E AGORA, VIVACQUA?
Zécarlos Machado, do grupo Tapa, leva ‘‘Corpo a Corpo’’ ao palco do Ouro Verde
Jackeline Seglin
Josoé de CarvalhoZécarlos Machado: ‘‘Corpo a Corpo é uma espécie de Fausto tropical’’Ele é um publicitário bem-sucedido, ex-militante, que agora vive um conflito: ser fiel a seus ideais ou render-se ao sucesso fácil. Para viver esse dilema, o ator Zécarlos Machado, do grupo Tapa, incorpora o personagem Vivacqua num monólogo escrito por Oduvaldo Vianna Filho. O espetáculo ‘‘Corpo a Corpo’’ será apresentado no Festival Internacional de Londrina (Filo), hoje e amanhã, às 21 horas, no Cine-Teatro Ouro Verde.
Em 80 minutos de encenação, Zécarlos vive um ser totalmente dividido. Ele não sabe se mata ou retoma os ideais engajados de maio de 1968, se vira Deus ou cineasta. ‘‘Ele é um publicitário dos anos 70, que numa noite de muito álcool e pó, faz um balanço da sua vida’’, adianta o diretor Eduardo Tolentino de Araújo.
Nesta noite, Vivacqua briga com a noiva e passa sua vida a limpo: seu emprego, seus sonhos e os projetos políticos esquecidos. Mas os conflitos e as boas intenções desaparecem quando ele recebe uma ligação de Nova York, tratando de uma possível promoção. ‘‘Corpo a Corpo é uma espécie de Fausto tropical. Trata da venda da alma, neste caso, pelo sucesso’’, diz Tolentino.
Este espetáculo do Tapa é calcado na força da interpretação de Zécarlos Machado. A intenção do grupo foi usar inteligência e bom humor na discussão política de um dos mais importantes dramaturgos do teatro brasileiro moderno.
‘‘Corpo a Corpo’’ estreou há três anos, em março de 1995. Com esta montagem, Zécarlos Machado - ator profissional há 25 anos - ganhou o prêmio da Associação Paulista de Críticos de Arte (APCA). ‘‘Esses três anos em cartaz têm dois aspectos. Por um lado, é uma pena, porque questões como as que são tratadas na peça adquirem urgência de serem levadas ao palco. Cada vez elas ficam mais acirradas. Por outro lado, é um prazer imenso fazê-la. A gente vai se conhecendo melhor e isso ajuda a dar pequenos passos na vida, além de ser um grande exercício teatral. É muito bom expressar essas questões de maneira artística’’, defende Zécarlos. Neste período, o ator garante que o personagem amadureceu mais. ‘‘São pequenas nuances das quais nos aproximamos e que nos colocam frente a outras dimensões e percepções.’’

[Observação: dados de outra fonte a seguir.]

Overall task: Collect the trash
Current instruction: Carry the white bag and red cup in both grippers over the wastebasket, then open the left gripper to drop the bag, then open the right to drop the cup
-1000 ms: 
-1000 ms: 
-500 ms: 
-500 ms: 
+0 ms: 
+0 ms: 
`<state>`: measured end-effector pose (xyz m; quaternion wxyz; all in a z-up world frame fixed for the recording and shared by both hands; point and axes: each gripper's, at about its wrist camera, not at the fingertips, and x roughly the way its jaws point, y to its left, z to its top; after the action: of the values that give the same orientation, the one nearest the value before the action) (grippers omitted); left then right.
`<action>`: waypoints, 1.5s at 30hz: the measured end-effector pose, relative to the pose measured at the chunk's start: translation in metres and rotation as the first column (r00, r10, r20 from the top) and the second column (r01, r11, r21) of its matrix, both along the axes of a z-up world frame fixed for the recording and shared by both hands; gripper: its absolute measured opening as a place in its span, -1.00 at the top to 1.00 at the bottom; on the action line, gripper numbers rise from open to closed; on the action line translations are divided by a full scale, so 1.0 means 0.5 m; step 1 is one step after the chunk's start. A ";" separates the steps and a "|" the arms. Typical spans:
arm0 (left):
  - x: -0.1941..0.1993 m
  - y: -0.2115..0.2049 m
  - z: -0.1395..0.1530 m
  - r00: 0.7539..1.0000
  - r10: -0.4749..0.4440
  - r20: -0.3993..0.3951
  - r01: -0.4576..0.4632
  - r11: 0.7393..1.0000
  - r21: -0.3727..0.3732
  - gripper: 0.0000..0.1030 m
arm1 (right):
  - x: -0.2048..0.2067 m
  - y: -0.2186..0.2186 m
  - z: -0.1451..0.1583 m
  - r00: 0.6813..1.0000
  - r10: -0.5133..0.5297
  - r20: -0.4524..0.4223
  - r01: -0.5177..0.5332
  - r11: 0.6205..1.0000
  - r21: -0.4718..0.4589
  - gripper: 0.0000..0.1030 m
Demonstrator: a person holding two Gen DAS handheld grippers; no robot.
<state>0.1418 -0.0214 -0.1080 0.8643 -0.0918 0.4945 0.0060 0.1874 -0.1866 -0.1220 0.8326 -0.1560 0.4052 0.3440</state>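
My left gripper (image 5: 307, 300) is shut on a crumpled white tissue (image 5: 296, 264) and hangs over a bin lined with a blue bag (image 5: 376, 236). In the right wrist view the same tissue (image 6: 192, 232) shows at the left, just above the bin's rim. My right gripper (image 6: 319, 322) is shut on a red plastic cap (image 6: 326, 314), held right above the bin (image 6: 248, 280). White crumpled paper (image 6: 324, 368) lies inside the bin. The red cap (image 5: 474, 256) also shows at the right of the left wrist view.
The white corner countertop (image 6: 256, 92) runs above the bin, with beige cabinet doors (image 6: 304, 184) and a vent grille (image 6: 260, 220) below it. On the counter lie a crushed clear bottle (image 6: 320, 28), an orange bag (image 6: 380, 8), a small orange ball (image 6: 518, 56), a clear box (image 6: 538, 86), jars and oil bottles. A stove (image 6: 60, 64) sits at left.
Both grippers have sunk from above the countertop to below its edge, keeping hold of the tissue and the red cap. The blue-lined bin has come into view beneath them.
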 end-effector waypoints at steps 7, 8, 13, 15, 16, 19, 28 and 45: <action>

O Tapa foi criado há 19 anos, no Rio de Janeiro (há 12 anos transferiu-se para São Paulo) e já montou 36 espetáculos. Atualmente, além de ‘‘Corpo a Corpo’’, o grupo mantém um repertório com mais três espetáculos: ‘‘Vestido de Noiva’’, ‘‘Ivanov’’ e ‘‘Moço em Estado de Sítio’’. Tolentino ganhou o prêmio MoliSre de melhor direção em 1995, pela montagem ‘‘Vestido de Noiva’’.
Sobre a apresentação no Filo, Tolentino diz que há muito tempo queria trazer um espetáculo para Londrina. ‘‘Espero que seja a primeira de muitas vezes.’’ O diretor conta que o grupo queria trazer também outro espetáculo (Vestido de Noiva) para o festival, mas a cidade não tem um teatro com características técnicas adequadas. ‘‘O governo do Estado está devendo um teatro municipal para Londrina, com todas as condições. A cidade merece’’, observa.
• Corpo a Corpo - monólogo com Zécarlos Machado, do grupo Tapa. Hoje e amanhã, às 21 horas, no Cine-Teatro Ouro Verde (Rua Maranhão, 85). Direção: Eduardo Tolentino de Araújo. Participação especial: Einat Falbel/Rosa Grobman (voz de Suely) e Lino Rojas (voz gravada do boliviano). Ingressos a R$ 10,00 (estudantes, idosos e funcionários da Universidade Estadual de Londrina pagam meia). O espetáculo não é aconselhável para menores de 14 anos.